:: STORED DATA ::

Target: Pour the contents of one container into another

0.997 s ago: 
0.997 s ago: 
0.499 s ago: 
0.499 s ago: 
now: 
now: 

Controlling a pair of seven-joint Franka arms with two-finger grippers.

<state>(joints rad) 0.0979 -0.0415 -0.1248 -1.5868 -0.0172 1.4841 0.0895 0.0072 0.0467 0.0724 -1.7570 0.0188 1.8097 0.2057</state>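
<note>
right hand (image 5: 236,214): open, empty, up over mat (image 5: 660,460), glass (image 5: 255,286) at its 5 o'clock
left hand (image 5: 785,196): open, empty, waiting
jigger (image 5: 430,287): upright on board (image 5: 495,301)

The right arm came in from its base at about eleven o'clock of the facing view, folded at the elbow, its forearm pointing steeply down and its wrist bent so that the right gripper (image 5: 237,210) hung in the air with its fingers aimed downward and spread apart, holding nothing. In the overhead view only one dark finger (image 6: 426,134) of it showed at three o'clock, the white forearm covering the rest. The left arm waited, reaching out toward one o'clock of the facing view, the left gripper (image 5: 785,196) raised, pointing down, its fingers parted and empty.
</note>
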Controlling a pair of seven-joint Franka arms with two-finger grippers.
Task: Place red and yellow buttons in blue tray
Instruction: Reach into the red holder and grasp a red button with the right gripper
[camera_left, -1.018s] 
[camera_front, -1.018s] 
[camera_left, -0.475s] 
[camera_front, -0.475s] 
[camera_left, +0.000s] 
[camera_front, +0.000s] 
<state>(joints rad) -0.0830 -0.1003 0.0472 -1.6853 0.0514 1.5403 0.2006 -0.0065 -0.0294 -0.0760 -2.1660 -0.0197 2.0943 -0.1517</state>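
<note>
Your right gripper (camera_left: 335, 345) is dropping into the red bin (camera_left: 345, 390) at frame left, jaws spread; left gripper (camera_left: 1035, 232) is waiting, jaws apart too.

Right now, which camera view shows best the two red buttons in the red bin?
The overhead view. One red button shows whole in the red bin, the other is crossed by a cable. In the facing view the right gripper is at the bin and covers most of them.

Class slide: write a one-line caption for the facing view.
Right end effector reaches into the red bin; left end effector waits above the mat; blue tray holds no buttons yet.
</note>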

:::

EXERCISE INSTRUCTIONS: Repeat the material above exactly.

EXERCISE SOLUTION:
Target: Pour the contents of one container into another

0.997 s ago: 
0.997 s ago: 
0.499 s ago: 
0.499 s ago: 
now: 
now: 

Controlling a pair of seven-joint Franka arms with two-finger grippers.

<state>(joints rad) 0.0979 -0.0415 -0.1248 -1.5868 -0.0172 1.4841 0.0895 0.0072 0.0467 0.0724 -1.7570 0.0188 1.8097 0.2057</state>
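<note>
right hand (image 5: 236,214): open, empty, up over mat (image 5: 660,460), glass (image 5: 255,286) at its 5 o'clock
left hand (image 5: 785,196): open, empty, waiting
jigger (image 5: 430,287): upright on board (image 5: 495,301)

The right arm came in from its base at about eleven o'clock of the facing view, folded at the elbow, its forearm pointing steeply down and its wrist bent so that the right gripper (image 5: 237,210) hung in the air with its fingers aimed downward and spread apart, holding nothing. In the overhead view only one dark finger (image 6: 426,134) of it showed at three o'clock, the white forearm covering the rest. The left arm waited, reaching out toward one o'clock of the facing view, the left gripper (image 5: 785,196) raised, pointing down, its fingers parted and empty.
</note>
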Controlling a pair of seven-joint Franka arms with two-finger grippers.
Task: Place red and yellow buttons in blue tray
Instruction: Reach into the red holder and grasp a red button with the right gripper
[camera_left, -1.018s] 
[camera_front, -1.018s] 
[camera_left, -0.475s] 
[camera_front, -0.475s] 
[camera_left, +0.000s] 
[camera_front, +0.000s] 
<state>(joints rad) -0.0830 -0.1003 0.0472 -1.6853 0.0514 1.5403 0.2006 -0.0065 -0.0294 -0.0760 -2.1660 -0.0197 2.0943 -0.1517</state>
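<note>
Your right gripper (camera_left: 335, 345) is dropping into the red bin (camera_left: 345, 390) at frame left, jaws spread; left gripper (camera_left: 1035, 232) is waiting, jaws apart too.

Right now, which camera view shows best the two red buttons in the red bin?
The overhead view. One red button shows whole in the red bin, the other is crossed by a cable. In the facing view the right gripper is at the bin and covers most of them.

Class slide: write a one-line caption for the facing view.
Right end effector reaches into the red bin; left end effector waits above the mat; blue tray holds no buttons yet.
</note>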

The requested output has now been given in full.